That shows that for this particular case one should be looking at the hostility and determining the mitigating factors along with the question “would the dad be acting with the same hostility and “Violence” if the Authorities were not involved in the family life?”
Re. P of last year went that bit further than Re.D in that the Appellate Judge determined that it was the actions of the authorities that led the Dad to become very hostile and aggressive in his approach towards the Authorities and that the Social Worker had simply poured petrol on to the already blazing inferno, in that case the Dad was simply pushed out and plainly ignored in any of the decision making process, that led to a campaign by the Dad of aggression in the form of emails, it was not physical violence but it would still be determined to be as such.

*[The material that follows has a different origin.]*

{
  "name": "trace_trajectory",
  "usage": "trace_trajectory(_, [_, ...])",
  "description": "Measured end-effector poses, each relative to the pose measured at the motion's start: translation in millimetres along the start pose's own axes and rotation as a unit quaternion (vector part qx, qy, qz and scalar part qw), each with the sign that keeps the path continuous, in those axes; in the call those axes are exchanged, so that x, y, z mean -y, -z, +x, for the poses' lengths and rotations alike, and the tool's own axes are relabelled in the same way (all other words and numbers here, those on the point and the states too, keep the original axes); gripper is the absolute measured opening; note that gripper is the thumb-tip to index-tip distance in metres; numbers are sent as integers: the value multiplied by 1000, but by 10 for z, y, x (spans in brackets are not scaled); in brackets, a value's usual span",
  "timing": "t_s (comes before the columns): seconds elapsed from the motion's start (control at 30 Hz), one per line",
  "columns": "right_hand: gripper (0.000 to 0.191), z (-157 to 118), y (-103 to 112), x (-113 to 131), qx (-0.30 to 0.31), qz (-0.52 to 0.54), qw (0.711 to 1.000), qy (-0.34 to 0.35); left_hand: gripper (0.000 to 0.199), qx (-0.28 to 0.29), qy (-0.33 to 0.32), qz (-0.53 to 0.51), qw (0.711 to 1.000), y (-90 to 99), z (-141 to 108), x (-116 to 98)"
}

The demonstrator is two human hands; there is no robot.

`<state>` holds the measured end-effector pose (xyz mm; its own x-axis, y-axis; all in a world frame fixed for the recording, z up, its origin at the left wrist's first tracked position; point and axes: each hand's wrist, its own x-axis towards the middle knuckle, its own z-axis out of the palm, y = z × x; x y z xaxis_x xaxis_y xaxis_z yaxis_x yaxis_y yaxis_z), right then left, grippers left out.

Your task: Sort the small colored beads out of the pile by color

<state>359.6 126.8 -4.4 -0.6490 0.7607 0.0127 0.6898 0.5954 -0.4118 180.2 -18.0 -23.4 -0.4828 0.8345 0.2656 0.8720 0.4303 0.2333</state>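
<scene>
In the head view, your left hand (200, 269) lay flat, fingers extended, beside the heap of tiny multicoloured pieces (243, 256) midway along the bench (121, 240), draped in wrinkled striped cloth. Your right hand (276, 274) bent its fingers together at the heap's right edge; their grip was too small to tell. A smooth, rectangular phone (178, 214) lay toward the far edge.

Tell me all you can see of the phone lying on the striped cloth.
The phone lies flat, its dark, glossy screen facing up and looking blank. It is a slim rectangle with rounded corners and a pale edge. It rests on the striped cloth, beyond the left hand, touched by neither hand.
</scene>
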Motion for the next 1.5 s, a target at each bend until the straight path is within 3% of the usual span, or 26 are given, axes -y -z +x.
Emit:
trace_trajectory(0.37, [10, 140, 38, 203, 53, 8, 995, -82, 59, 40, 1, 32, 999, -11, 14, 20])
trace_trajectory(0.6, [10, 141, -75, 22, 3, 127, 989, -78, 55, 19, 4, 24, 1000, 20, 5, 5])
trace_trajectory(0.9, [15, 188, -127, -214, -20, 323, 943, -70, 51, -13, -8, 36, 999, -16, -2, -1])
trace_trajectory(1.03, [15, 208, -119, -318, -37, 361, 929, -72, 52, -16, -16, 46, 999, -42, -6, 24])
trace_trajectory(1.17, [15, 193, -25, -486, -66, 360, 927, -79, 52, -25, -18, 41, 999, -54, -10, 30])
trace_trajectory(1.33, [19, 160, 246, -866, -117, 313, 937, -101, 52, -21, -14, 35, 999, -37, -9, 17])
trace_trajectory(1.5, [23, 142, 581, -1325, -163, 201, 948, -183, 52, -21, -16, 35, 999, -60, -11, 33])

Part of the role of the Social Worker is to determine all the factors, I feel that many in that field these days are simply forgetting to ask the simple questions WHY?, why are X,Y and Z happening, more so they are forevermore unwilling to address the mechanics in which X,Y and Z could be addressed.
“A Nothing Else Will Do” should be the forefront of the Re. B and P appeal if given.
I do not think the above would be a green light for increased aggression, one would hope that with the outcome it is shown in no uncertain terms just what parents sometimes have to deal with in these very difficult times, I have borne witness to many unruly Authority Figures as well and indeed it works both ways, these situations are so, so, emotive and imotional that there is no “Cooling off period” and what becomes more apparent is that the aggression and angst would bubble away on the back burner until it cannot be held in any more,
Aggression doesn’t just stop and start at the close of a door, I would think that that would be the fundamental issue here, solve that and the rest will fall into place.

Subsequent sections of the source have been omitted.